Backups for dedicated servers and VPS hosting are easy to ignore… until a bad deploy, hack, or hardware failure wipes out your site.
This guide walks through practical, real-world ways to handle dedicated server backups and VPS backups using tools you probably already have.
You’ll see how to get faster restores, more stable services, and fully automated jobs, without buying heavy, enterprise backup software.
When you run your own dedicated server or VPS, there’s no big “Undo” button.
A simple mistake can break everything:
You run a quick rm -rf in the wrong folder.
An update corrupts a database.
A security issue takes your site offline.
If you have a recent backup, this is annoying but fine.
If you don’t, you’re suddenly calculating how much downtime is “acceptable” and how long it would take to rebuild everything from scratch.

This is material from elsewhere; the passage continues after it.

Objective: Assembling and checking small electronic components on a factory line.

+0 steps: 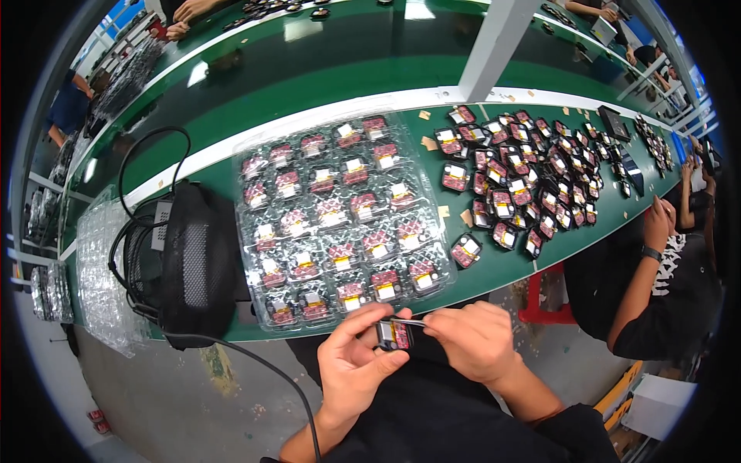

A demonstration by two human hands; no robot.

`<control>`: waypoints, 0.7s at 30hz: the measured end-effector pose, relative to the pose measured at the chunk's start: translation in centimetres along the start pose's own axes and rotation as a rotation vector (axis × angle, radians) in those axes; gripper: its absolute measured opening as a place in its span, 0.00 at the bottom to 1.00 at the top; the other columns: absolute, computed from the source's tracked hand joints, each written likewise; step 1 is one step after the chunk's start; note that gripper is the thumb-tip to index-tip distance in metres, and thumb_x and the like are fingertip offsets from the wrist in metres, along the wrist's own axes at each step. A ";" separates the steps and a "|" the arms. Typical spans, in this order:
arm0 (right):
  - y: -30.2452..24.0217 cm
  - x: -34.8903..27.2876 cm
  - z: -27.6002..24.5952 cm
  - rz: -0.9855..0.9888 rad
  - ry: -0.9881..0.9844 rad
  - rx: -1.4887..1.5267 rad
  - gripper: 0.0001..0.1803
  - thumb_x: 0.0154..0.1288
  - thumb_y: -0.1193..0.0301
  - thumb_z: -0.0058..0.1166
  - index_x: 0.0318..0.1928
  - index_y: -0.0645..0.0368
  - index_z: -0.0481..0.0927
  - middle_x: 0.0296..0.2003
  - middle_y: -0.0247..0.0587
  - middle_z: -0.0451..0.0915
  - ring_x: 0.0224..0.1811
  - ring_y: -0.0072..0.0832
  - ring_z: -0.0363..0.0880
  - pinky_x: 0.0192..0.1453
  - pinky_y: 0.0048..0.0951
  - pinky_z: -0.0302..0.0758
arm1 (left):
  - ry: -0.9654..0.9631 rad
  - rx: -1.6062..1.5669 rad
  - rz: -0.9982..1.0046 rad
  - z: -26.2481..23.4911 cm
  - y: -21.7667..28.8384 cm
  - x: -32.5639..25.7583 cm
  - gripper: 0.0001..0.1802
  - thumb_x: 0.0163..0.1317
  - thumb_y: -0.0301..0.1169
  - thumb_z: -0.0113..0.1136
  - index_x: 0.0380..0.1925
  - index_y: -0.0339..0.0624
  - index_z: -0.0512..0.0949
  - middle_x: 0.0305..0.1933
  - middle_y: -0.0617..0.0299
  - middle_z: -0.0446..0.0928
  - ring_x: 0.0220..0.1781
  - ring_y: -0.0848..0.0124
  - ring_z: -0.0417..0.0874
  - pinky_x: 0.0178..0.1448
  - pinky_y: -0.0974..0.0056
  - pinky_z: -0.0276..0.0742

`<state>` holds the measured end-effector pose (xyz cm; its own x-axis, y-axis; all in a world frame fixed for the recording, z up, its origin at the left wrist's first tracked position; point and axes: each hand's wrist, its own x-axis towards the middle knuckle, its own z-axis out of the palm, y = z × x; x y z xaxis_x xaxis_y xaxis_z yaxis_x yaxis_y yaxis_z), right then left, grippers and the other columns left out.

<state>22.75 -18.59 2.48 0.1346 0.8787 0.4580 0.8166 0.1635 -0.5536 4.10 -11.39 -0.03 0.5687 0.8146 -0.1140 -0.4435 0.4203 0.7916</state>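
Observation:
My left hand (351,363) grips a small black square part with a red and yellow face (394,335) just off the table's near edge. My right hand (472,339) pinches a thin strip at the part's right side with fingertips closed. Directly beyond the hands lies a clear plastic tray (251,255), its pockets filled with several of the same parts. To the right of the tray, a loose heap of these parts (532,181) spreads over the green table (324,62).
A black mesh pouch (193,262) with a looped cable sits left of the tray. Stacked empty clear trays (100,270) lie at the far left. Another person's arm with a wristwatch (652,251) reaches in at the right. A white post (494,42) rises from the table's middle.

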 end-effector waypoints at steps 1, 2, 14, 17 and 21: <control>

Two things to keep in mind:
Your hosting provider might keep disaster-recovery backups, but those are for their emergencies, not your convenience.
RAID (even RAID 1 mirroring) is not a backup. It just keeps the latest version of your broken files perfectly mirrored.
So, think of backups as your own personal time machine. Let’s build one.
In the hosting industry, you’ll usually see two big categories:
Managed dedicated servers / managed VPS – the provider often gives you a backup panel or add‑on backup service.
Unmanaged dedicated servers / unmanaged VPS – you get root access and a “good luck” wave. Backups are your job.
Some providers offer cloud backup tools powered by products like JetBackup or similar:
You log into a control panel.
You pick what to back up.
You pick how often.
You pay a bit extra each month.
If your provider offers a reliable backup add‑on, it’s often worth enabling it as a safety net.
But even then, having your own backup strategy (especially off‑site) is still smart.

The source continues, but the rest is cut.